Obstructive sleep apnea (OSA) is a sleep disorder frequently associated with optic nerve diseases. Moreover, untreated patients with severe OSA may show optic nerve dysfunction as documented by electrophysiological studies using visual evoked potentials (VEP). Because continuous positive airway pressure (CPAP) treatment has proved to restore the physiologic nocturnal breathing, thus preventing nocturnal hypoxemia and reducing inflammation, in this study we tested whether 1-year CPAP treatment may modify VEP responses in patients with severe OSA.

METHODS

VEP were recorded at baseline and after 1 year of CPAP treatment in 20 patients with severe OSA, divided in two groups on the basis of CPAP adherence, and compared to a healthy control group.

RESULTS

Patients with good adherence to CPAP therapy (CPAP+; n = 10) showed VEP P100 amplitude significantly higher than patients with poor adherence to CPAP therapy (CPAP-; n = 10).
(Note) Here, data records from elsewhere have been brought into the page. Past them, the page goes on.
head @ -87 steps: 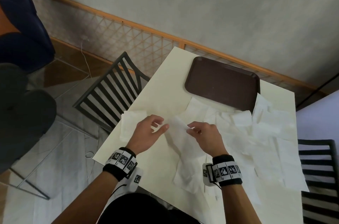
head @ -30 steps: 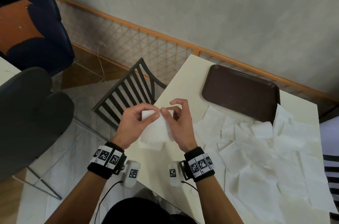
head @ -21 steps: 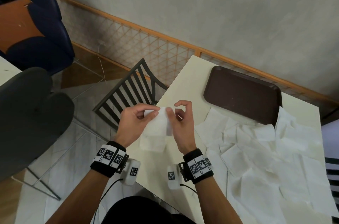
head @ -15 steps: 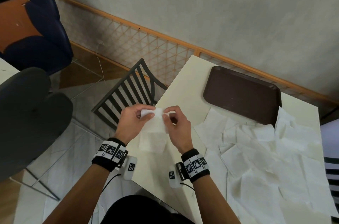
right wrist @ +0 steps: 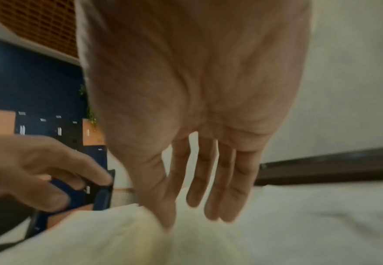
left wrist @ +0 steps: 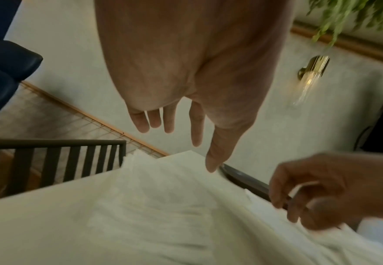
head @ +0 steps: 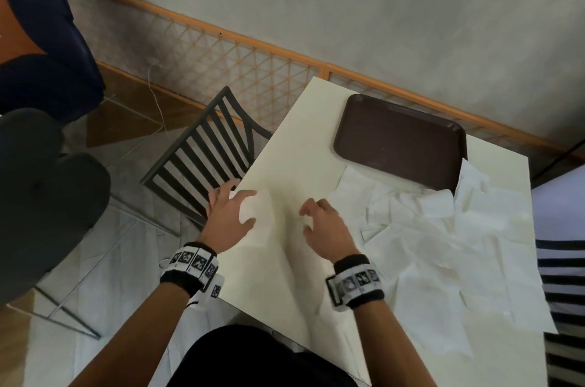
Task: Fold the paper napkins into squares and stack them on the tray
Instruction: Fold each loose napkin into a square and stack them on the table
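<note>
A folded white napkin [head: 260, 210] lies on the cream table [head: 291, 146] close to its left edge. My left hand [head: 242, 209] is spread over the napkin with straight fingers; the left wrist view shows this hand [left wrist: 204, 156] slightly above the paper and gripping nothing. A little to the right, my right hand [head: 311, 219] hovers over bare tabletop, its fingers [right wrist: 211, 179] relaxed and empty. The dark brown tray [head: 399, 139] at the far end holds nothing. Several unfolded napkins [head: 449, 247] lie spread across the table's right half.
A black slatted chair [head: 205, 165] stands against the table's left edge, just beyond my left hand. A striped chair [head: 562, 276] is at the right edge. A wall with a wooden lattice rail [head: 253, 70] runs behind the table.
Both hands were pinching the folded napkin in the air. It now lies on the table, both hands have let go, and my right hand has moved right.
</note>
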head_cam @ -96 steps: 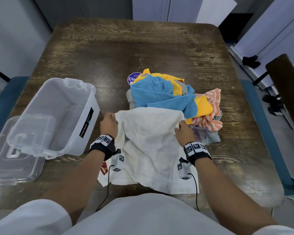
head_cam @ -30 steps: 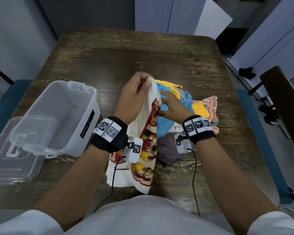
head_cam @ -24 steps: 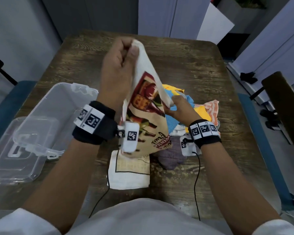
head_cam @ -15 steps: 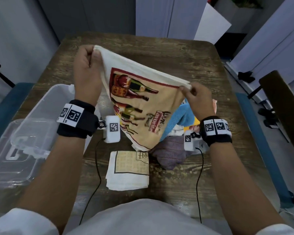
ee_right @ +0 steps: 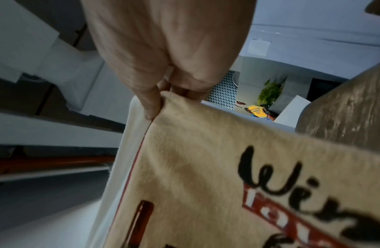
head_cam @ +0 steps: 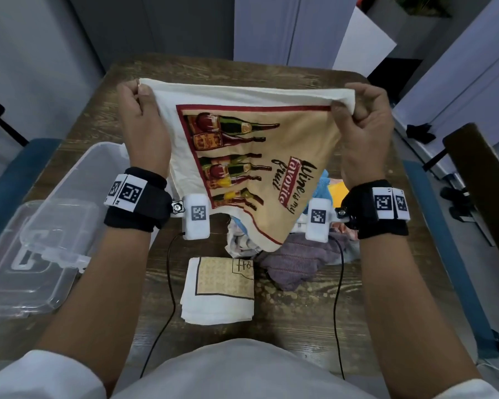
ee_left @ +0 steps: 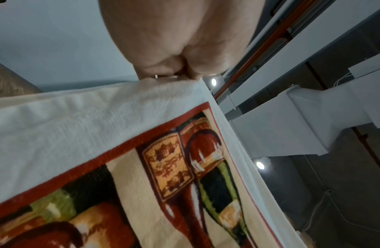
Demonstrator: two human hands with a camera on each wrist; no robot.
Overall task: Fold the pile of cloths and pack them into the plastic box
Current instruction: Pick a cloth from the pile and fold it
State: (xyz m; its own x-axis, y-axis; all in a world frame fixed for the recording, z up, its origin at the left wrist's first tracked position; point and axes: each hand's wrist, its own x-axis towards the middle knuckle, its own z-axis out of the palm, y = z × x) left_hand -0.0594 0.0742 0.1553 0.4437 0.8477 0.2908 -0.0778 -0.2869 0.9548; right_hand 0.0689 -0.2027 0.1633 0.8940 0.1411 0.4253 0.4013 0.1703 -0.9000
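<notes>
A cream towel printed with wine bottles (head_cam: pixel 251 156) hangs spread in the air above the table. My left hand (head_cam: pixel 140 110) pinches its top left corner (ee_left: pixel 169 83), and my right hand (head_cam: pixel 357 110) pinches the top right corner (ee_right: pixel 163 100). Its lower tip dangles over the pile of cloths (head_cam: pixel 300 254), mostly hidden behind it; a purple cloth and bits of blue and yellow show. A folded white cloth with a tan print (head_cam: pixel 219 289) lies on the table near me. The clear plastic box (head_cam: pixel 78 191) stands at the left, partly hidden by my left wrist.
The box's clear lid (head_cam: pixel 32 260) lies flat at the left front of the wooden table (head_cam: pixel 300 312). A dark chair back (head_cam: pixel 478 182) stands off the right edge. Cables run from both wrist cameras toward me.
Since a second ago I lifted the printed towel out of the pile and drew my hands apart, stretching its top edge wide. The folded white cloth now lies uncovered on the table.
</notes>
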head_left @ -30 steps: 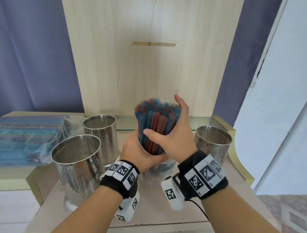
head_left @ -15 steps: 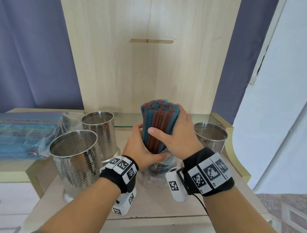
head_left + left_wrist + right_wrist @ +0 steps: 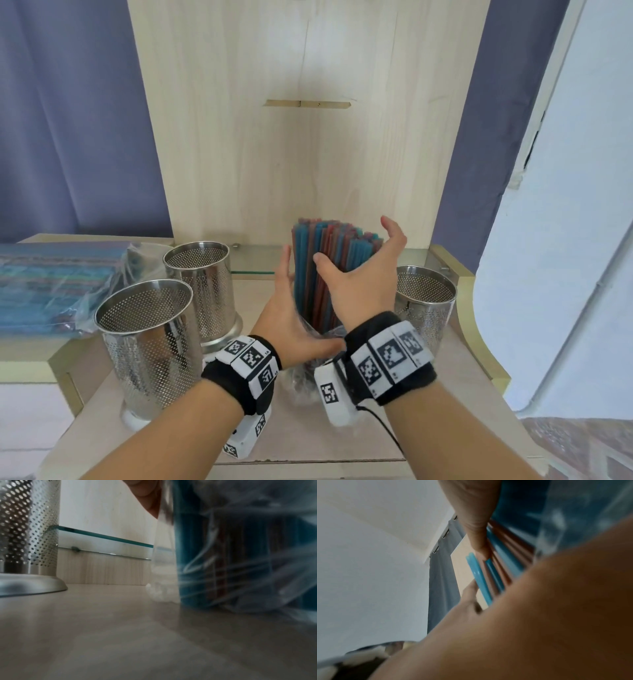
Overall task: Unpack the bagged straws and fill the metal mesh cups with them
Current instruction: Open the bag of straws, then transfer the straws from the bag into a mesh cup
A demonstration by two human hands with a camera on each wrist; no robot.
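Straws [image 3: 329, 267]: upright bundle at centre, base in crumpled bag [image 3: 308, 377].
L hand [image 3: 291, 325]: fingers straight, laid on bundle.
R hand [image 3: 359, 284]: fingers spread wide.
Cups [image 3: 150, 342]: 9, 10, 3 o'clock, seen empty.
Progress: filling not begun.

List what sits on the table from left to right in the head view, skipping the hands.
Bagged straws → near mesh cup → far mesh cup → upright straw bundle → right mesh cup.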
Moreover, the CPAP+ group showed VEP responses similar to those in the control group (n = 26). Considering the mean difference of VEP responses between baseline and follow-up, the CPAP+ group showed a significant increase in VEP P100 amplitude and a significant decrease in VEP P100 latency compared to the CPAP- group.

CONCLUSIONS

This study documented that CPAP therapy significantly improves VEP in patients with OSA who are adherent to the treatment. We hypothesize that CPAP treatment, minimizing the metabolic, inflammatory and ischemic consequences of OSA, may normalize the altered VEP responses in patients with OSA by restoring and preserving optic nerve function.

摘要

研究目的

阻塞性睡眠呼吸暂停(OSA)是一种常与视神经疾病相关的睡眠障碍。此外,未经治疗的严重 OSA 患者可能表现出视神经功能障碍,这已通过使用视觉诱发电位(VEP)的电生理研究得到证实。由于持续气道正压通气(CPAP)治疗已被证明可恢复生理性夜间呼吸,从而防止夜间低氧血症和减少炎症,因此在本研究中,我们测试了 1 年 CPAP 治疗是否可以改变严重 OSA 患者的 VEP 反应。

方法

在 20 名严重 OSA 患者中,根据 CPAP 依从性将其分为两组,并与健康对照组进行比较,在基线和 CPAP 治疗 1 年后记录 VEP。

结果

CPAP 治疗依从性良好的患者(CPAP+;n = 10)的 VEP P100 振幅明显高于 CPAP 治疗依从性差的患者(CPAP-;n = 10)。此外,CPAP+组的 VEP 反应与对照组(n = 26)相似。考虑到 VEP 反应在基线和随访之间的平均差异,CPAP+组与 CPAP-组相比,VEP P100 振幅显著增加,VEP P100 潜伏期显著降低。

结论

本研究证明 CPAP 治疗可显著改善对治疗依从的 OSA 患者的 VEP。我们假设 CPAP 治疗通过恢复和保护视神经功能,可最小化 OSA 的代谢、炎症和缺血后果,从而使 OSA 患者的异常 VEP 反应正常化。